- **WHAT TO DO**
Quote every line from the top of the listing down to and including the line that contains "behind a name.".

- **DATASET CONTENT**
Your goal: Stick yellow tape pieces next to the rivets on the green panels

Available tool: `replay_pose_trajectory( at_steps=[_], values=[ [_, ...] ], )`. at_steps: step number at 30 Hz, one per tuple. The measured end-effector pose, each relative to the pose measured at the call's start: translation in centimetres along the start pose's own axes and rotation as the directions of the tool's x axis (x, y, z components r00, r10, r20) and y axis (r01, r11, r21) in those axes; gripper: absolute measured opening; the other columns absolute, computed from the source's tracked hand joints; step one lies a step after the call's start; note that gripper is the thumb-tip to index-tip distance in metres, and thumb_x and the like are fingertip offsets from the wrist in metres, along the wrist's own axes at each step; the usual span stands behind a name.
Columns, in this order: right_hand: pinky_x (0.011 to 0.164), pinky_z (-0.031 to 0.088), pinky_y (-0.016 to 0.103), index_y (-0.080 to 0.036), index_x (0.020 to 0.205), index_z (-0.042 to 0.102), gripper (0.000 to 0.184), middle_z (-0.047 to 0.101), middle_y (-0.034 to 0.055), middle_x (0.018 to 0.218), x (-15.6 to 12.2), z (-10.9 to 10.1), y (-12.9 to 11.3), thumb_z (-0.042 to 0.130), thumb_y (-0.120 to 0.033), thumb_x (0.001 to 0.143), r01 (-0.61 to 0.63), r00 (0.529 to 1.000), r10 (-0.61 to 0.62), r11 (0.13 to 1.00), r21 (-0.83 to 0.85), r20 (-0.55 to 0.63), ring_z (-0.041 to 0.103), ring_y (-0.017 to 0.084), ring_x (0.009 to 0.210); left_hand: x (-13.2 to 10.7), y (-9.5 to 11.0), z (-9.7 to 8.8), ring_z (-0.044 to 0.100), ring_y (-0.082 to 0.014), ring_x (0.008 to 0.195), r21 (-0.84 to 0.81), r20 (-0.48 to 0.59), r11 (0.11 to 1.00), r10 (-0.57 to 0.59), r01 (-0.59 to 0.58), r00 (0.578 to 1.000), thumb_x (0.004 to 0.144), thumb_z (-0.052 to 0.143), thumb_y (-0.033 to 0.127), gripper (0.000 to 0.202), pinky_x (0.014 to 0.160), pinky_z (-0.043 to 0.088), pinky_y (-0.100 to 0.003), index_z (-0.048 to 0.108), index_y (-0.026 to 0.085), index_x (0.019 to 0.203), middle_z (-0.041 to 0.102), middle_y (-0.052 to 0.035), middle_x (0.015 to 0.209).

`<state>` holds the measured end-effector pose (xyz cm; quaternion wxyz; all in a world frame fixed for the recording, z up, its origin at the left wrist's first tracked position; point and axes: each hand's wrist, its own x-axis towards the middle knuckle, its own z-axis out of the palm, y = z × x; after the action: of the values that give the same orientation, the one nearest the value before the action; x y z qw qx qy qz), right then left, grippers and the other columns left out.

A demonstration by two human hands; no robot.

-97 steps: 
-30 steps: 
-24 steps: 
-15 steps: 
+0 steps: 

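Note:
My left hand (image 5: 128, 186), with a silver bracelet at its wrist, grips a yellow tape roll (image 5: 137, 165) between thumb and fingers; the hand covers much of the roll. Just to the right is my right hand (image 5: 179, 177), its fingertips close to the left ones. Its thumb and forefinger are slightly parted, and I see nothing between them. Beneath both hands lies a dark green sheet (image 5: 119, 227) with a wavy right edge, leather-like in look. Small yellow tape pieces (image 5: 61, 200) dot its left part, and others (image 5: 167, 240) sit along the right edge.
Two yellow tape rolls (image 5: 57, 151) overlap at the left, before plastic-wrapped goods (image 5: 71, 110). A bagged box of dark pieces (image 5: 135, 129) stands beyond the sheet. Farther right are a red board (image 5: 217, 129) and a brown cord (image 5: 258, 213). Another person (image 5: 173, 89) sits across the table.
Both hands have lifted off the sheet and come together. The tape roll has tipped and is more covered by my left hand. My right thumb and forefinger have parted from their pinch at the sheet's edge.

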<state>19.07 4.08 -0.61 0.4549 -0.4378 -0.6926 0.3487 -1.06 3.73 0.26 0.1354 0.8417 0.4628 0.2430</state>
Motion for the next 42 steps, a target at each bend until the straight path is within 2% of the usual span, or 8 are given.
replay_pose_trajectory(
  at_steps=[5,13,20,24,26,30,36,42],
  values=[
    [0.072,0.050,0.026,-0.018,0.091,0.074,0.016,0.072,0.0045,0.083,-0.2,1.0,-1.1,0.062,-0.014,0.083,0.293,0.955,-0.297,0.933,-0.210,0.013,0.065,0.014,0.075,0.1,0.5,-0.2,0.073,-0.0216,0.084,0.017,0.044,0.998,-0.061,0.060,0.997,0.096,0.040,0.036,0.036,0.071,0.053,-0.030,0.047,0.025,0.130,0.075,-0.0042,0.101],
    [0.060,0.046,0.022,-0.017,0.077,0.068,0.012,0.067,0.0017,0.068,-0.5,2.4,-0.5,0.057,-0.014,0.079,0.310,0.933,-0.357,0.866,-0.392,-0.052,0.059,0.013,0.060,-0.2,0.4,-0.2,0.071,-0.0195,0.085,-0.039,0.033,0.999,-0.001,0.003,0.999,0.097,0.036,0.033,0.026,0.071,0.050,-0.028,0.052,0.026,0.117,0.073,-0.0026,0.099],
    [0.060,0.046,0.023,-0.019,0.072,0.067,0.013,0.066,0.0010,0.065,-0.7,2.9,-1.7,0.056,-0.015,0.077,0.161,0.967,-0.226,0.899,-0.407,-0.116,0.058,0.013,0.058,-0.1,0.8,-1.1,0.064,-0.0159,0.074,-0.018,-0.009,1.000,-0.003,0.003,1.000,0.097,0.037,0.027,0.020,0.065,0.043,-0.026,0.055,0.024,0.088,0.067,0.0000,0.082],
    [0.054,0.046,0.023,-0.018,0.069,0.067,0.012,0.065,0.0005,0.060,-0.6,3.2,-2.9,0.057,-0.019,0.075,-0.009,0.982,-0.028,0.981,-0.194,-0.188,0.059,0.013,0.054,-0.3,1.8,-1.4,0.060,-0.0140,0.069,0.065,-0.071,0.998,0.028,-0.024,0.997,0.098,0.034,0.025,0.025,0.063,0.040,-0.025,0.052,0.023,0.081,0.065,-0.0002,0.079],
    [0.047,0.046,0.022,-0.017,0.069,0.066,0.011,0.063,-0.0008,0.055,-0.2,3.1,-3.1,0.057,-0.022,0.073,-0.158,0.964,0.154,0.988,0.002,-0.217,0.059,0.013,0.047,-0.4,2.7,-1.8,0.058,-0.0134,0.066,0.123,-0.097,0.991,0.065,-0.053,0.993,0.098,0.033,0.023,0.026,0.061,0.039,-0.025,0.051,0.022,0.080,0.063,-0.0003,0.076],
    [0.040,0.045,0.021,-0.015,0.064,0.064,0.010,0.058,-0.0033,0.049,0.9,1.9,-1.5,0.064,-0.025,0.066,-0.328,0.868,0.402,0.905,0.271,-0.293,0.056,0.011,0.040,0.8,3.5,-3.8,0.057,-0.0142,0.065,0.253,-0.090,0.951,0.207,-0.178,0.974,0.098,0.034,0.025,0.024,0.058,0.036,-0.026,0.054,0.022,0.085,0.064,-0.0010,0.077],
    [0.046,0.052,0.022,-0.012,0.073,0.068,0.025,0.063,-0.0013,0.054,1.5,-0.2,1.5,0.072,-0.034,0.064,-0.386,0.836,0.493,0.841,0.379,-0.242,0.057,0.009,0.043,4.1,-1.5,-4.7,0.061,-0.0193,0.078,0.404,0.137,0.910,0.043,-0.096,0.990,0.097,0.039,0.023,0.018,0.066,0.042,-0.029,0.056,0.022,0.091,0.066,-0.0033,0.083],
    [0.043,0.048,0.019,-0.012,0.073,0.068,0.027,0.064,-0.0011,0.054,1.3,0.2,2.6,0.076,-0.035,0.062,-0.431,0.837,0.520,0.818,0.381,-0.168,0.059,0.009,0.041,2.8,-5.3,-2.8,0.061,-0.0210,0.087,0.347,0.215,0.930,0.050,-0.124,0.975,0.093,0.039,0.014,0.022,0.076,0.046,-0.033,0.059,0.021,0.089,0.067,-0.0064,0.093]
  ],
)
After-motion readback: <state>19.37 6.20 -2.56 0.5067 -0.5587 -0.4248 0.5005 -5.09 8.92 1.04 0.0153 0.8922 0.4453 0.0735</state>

- **SOLUTION**
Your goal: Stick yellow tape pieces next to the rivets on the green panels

Available tool: `replay_pose_trajectory( at_steps=[_], values=[ [_, ...] ], )`. at_steps: step number at 30 Hz, one per tuple. The measured end-effector pose, each relative to the pose measured at the call's start: translation in centimetres along the start pose's own axes and rotation as the directions of the tool's x axis (x, y, z components r00, r10, r20) and y axis (r01, r11, r21) in those axes; gripper: absolute measured opening; the other columns absolute, computed from the source's tracked hand joints; step one lies a step after the call's start; note that gripper is the thumb-tip to index-tip distance in metres, and thumb_x and the like are fingertip offsets from the wrist in metres, along the wrist's own axes at each step; the usual span stands behind a name.

Nothing else remains for the exercise.